Eve Stripp, Editor of OUP 202, selected the following poems. 

Congratulations to Jane again and to Hilary and Katherine.
 
And yet
 
There was a moment
more than a moment
her lips almost lifted, but Almost was there -
strangling her words and her thoughts
in despair she looked up
and the cloud-lines were forming a word, but in whispers
she couldn’t make out
they wouldn’t be heard
 
Almost was laughing, she heard it, its words
‘go on – shake off the dust’
but knowing it’s purpose, she bit down hard
relinquished the words that were foaming and rushing
and placed them back under the pillow
not trusting
for Almost was weighing and sharpening its knife
 
it was waiting until opportunity knocked
though quiet, she heard it – and ran to the door
but Almost was waiting and got there before she could come to her
                                                                                                              senses
then walking on air, it patted the albatross
hanging from where her shoulders once lived,
but gave up the ghost
on account of, in hope of, and fear of, Almost.

Jane Avery

The Lift is a liminal space
 
She caught the line coming from the radio
loved the sound of it the feel of it on her tongue
then paused until she’d thought it through
realised of course that it was true
 
That was when something else hit her
hit her like a banged door
something she’d not considered before
A startling and profound suggestion
 
that somehow she’s always in transition
Not just moving between floors lift-like
but also because of how she’s moved
backwards and forwards between spaces
 
between one life and another
one reality and another
one excitation and its elation
and then the always next
 
So that was why she stole the line
and why she grabbed it and dragged it
clumsily up the steep and narrow stairs
to that jangling space inside her head
 
where sometimes poems came from
 
 Hilary Mellon
 
The Peering Monn
 
How you stare seductively
Lady Moon
Coming closer to enchant
But the tides are jealous
As they suck inward long and hard
With a rage that explodes in waves
Which could engulf five continents
Lovely lady
Goddess of the skies
Withdraw to your boudoir
Behind a silk veil of cloud
Bedeck yourself with a necklace of stars
Incline your face to your solar companions
Venus enhances your beauty
Mercury  your wit and intelligence…
Whilst Pluto waits for your attention
Your mysterious allure is the more avid
If we view you from afar
Our salty tides are full of tears
With which they wish to drown us
In petulant revenge
If you embrace us mortals to closely
 
Katherine Rawlings

Sue Spiers, Editor of OUP 201, selected the following poems. Congratulations to Kevin, Barbara and Nigel.

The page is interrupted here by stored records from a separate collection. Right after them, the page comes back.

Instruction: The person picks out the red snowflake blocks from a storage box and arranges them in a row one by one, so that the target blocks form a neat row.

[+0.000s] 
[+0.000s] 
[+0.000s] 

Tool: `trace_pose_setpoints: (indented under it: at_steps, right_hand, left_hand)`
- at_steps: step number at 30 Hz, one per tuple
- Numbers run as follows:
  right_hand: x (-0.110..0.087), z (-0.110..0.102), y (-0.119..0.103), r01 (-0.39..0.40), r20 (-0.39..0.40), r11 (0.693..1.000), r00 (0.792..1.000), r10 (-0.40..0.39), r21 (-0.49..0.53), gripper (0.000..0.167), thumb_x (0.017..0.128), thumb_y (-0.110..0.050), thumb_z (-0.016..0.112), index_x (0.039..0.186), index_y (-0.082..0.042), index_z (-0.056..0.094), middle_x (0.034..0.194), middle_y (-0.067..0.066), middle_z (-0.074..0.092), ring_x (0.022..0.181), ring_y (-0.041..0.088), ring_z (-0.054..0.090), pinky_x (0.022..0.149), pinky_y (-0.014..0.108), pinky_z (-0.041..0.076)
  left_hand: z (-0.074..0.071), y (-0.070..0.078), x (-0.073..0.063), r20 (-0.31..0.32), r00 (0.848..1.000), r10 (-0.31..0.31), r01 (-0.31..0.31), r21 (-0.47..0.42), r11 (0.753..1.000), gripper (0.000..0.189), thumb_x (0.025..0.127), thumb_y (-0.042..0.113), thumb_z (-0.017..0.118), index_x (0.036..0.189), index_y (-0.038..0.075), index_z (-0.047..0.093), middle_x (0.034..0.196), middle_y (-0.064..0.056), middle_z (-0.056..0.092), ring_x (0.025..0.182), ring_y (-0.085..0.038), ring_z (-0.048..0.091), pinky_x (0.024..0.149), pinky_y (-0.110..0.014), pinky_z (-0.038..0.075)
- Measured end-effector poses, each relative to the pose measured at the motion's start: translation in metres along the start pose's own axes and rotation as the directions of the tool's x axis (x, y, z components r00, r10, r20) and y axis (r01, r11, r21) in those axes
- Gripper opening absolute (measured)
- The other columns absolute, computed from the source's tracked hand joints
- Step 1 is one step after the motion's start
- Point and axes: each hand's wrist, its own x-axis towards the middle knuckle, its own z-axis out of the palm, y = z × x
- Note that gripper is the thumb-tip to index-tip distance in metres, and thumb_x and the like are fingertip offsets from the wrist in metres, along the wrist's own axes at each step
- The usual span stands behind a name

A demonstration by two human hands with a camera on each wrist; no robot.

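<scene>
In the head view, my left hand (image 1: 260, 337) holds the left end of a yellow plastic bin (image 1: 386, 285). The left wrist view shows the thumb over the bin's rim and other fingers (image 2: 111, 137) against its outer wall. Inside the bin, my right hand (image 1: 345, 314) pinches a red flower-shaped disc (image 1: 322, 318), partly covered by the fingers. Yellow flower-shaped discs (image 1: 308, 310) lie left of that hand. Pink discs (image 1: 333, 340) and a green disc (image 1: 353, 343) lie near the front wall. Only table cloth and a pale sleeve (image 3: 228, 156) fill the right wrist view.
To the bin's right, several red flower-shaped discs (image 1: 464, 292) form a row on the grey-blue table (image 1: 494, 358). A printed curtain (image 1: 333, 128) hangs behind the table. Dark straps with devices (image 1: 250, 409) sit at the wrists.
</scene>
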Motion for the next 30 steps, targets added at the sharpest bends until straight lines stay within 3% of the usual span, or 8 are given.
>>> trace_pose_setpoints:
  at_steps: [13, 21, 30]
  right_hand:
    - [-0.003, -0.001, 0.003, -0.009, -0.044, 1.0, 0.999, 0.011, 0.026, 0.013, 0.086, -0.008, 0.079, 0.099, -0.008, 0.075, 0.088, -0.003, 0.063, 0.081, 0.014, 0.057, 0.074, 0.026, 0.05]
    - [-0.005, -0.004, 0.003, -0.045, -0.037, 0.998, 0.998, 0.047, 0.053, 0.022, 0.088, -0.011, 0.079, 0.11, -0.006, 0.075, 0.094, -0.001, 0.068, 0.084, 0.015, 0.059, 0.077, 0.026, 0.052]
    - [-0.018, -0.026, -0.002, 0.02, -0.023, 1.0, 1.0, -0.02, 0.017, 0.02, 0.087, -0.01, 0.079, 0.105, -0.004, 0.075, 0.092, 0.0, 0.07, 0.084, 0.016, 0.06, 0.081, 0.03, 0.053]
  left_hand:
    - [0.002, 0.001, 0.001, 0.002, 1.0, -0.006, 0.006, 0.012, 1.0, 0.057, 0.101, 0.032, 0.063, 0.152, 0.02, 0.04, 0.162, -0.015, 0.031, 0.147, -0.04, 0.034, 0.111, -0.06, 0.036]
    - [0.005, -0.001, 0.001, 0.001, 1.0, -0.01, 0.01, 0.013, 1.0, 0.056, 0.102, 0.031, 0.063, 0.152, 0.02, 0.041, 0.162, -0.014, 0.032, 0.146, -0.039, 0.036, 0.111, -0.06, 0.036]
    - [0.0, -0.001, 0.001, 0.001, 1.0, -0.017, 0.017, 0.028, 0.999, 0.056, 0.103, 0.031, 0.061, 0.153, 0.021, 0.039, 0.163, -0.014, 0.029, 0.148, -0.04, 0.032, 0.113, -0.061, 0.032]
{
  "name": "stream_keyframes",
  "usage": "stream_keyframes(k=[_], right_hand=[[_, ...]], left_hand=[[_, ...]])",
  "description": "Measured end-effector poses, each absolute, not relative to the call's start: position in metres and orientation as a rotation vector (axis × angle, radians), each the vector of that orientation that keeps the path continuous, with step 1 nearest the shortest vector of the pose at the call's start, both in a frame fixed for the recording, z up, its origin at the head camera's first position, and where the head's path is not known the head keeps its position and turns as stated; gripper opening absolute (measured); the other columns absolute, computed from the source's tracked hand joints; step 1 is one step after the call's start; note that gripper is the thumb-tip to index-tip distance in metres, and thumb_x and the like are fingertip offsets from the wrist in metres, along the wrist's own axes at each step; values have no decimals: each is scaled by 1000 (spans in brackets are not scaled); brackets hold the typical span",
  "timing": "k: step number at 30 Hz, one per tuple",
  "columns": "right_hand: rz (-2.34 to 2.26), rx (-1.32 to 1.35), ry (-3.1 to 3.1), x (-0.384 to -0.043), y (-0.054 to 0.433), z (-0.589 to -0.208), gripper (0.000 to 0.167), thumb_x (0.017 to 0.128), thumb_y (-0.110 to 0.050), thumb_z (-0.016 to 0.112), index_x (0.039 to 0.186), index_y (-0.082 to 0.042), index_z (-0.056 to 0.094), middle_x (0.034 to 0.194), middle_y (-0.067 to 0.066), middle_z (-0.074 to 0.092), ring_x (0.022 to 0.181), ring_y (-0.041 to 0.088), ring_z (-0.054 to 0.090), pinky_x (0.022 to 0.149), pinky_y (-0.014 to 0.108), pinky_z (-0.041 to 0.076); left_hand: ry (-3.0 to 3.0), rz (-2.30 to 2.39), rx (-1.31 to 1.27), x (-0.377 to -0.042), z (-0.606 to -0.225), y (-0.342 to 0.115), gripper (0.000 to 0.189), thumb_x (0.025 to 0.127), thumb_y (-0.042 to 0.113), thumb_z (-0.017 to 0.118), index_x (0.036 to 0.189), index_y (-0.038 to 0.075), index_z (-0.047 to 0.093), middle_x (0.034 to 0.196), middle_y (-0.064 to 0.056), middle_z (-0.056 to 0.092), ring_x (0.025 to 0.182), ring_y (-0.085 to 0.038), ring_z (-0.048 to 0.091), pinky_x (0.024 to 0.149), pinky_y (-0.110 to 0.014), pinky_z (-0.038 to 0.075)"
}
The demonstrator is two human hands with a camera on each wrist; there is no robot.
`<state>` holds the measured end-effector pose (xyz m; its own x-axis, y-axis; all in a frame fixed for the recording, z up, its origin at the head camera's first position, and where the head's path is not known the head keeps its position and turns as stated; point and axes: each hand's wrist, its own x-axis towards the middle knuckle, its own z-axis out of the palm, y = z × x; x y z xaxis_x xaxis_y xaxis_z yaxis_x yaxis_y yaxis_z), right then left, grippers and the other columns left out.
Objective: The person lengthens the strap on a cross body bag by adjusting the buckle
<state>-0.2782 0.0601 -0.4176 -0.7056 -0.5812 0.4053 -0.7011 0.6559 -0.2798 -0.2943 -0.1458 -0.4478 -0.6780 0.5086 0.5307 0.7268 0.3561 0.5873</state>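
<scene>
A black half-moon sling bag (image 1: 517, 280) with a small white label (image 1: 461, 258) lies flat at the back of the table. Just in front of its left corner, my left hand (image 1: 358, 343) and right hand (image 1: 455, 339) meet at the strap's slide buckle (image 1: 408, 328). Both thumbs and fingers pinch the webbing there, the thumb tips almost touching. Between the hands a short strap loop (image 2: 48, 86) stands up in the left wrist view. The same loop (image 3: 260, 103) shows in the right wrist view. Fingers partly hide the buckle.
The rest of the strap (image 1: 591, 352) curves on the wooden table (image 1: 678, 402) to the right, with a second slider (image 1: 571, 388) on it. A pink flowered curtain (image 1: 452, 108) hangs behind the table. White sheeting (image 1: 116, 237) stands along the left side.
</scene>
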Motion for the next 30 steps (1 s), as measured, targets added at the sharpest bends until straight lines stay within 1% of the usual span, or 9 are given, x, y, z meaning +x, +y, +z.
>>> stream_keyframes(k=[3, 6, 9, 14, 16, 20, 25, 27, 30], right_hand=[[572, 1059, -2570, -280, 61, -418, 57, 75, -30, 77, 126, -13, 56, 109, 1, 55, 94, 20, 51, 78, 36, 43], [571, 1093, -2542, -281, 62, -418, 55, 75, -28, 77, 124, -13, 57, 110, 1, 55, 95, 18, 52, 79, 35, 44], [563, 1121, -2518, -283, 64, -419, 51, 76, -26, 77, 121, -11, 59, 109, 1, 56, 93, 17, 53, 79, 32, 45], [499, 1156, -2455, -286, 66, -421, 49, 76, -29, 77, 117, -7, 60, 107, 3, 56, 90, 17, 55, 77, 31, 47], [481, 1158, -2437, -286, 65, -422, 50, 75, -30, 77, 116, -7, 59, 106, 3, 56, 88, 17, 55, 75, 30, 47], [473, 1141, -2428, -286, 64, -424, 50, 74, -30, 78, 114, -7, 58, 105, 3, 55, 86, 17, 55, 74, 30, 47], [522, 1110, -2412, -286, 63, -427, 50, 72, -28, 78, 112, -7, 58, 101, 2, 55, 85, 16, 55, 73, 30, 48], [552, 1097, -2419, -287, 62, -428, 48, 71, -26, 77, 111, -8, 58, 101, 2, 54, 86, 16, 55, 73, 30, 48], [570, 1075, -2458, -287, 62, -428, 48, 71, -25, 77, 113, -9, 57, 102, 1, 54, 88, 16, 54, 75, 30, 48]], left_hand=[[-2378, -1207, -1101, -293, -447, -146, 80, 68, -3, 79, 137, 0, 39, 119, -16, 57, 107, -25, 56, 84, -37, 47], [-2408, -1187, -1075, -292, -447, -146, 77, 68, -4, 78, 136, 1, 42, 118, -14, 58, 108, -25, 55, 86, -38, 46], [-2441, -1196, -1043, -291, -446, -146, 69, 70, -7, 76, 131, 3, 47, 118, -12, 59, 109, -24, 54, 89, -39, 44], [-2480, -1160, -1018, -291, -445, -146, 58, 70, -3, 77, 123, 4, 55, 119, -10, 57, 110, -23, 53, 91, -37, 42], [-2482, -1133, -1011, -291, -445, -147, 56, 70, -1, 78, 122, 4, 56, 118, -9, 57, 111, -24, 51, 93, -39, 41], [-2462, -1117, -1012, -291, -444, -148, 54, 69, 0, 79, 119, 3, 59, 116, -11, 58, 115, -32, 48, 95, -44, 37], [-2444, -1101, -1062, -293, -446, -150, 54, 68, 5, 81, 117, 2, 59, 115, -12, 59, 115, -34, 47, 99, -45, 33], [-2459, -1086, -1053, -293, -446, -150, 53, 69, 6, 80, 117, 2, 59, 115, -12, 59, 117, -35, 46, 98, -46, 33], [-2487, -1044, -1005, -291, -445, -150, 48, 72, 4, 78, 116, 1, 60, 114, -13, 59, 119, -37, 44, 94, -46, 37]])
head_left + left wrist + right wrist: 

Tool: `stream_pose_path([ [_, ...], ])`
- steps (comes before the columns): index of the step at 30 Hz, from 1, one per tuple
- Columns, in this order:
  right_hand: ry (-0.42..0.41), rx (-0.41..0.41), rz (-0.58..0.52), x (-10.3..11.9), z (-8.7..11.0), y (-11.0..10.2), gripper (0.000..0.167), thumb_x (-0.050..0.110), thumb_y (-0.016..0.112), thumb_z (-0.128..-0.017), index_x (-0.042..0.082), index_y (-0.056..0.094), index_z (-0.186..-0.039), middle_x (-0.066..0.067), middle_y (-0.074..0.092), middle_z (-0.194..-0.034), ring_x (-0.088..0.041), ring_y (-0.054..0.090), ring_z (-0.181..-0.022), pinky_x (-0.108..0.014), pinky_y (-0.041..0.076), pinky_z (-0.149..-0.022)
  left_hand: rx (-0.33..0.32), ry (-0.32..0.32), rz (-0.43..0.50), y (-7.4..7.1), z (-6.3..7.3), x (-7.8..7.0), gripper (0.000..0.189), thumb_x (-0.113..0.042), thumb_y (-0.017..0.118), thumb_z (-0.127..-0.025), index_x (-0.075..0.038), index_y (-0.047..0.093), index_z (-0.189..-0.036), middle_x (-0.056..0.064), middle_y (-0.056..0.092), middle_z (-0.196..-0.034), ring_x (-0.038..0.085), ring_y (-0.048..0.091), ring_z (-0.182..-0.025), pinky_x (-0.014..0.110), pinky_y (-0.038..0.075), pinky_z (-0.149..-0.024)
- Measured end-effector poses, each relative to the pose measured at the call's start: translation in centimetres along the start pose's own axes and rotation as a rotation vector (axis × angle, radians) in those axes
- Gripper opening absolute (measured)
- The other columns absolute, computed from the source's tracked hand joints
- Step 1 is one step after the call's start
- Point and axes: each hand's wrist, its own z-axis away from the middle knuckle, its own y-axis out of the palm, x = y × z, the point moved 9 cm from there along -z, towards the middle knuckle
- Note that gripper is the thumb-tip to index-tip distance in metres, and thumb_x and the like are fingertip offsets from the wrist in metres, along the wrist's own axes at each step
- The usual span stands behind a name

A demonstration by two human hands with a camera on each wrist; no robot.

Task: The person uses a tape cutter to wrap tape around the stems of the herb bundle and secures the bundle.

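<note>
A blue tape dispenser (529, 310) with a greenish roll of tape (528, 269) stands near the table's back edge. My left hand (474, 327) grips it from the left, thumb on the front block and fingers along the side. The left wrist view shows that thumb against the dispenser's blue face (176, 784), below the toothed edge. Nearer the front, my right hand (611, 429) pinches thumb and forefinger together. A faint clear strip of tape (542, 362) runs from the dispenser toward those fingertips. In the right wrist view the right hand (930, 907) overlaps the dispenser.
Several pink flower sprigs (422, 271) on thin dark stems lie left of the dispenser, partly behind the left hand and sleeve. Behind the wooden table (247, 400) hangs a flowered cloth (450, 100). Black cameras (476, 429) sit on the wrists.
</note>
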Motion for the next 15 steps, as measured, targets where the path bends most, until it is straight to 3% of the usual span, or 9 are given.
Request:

The Miracle of Reshma Begum

Nine A.M. Rana Plaza, Dhaka Bangladesh,
April 2013

The tearing and ripping of concrete,
Sounds of cracking limbs,
Screams cut short
By choking dust.

Then silence.
Flames lick the sky,
Rain dimples the powdered clay;
Under the rubble
The days are long and dark,
She wanders among shattered corpses
Recognising a contorted face
She searches through lunch boxes
Like a starving dog scavenging for a bone,
Drops of rain water dribble into her mouth;
And through a broken pipe
She greedily sucks in the air.

Three P.M. on the seventeenth day;
A soldier hears tapping on metal,
And a faint cry from beneath the debris;
Voices of hope breach the silent gloom,
She is raised back to light, to air, to life,
The sun splashes against her skin,
The wind stings her face
Her hands still clasped in prayer.

K.J.Barrett

In the forty-first year of our marriage

we sleep in separate rooms
on separate floors,
use separate bathrooms

There is only one living room
which at the moment
is exclusively yours.

How to disinfect soft furnishings?
We take turns to use
the single kitchen, and swab

all surfaces before and after.
We hear each other often
calling from our parallel worlds.

The cat, confused, goes from one
to the other with affection
or infection, quite possibly both.

How distant our ruby weekend
now seems - an expensive hotel
in Bath, with staff who,

knowing the occasion,
plied champagne and chocolate.
How we walked hand in hand

along Georgian terraces.
admist careless crowds
breathing the same air.

How long it was that we dared
to touch, to feel our skins flex
and merge as if we were one. 

Barbara Cumbers

Psychopathogen

I'm a globetrotter,
skipping over
borders unannounced,

travelling incognito
though you'll know
I have arrived

when my hand
hooks into yours,
and won't give up

its grip;
when my breath corrodes
your throat;

when my weight
falls upon your chest
as your lungs flood.

President or pauper,
you're all the same to me
just numbers in a sum.

You'd like to wash
your hands of me,
but you'll need to catch me first

and I'll ensure you do,
then slip away unseen
from the siren scream

to keep the total
climbing, the records
crashing, the headlines

coming and be
for eternity
the measurement of time.

Nigel Kent
from his pamphlet, Psychopathogen, Nigel Kent, Hedgehog Poetry Press, 2020. 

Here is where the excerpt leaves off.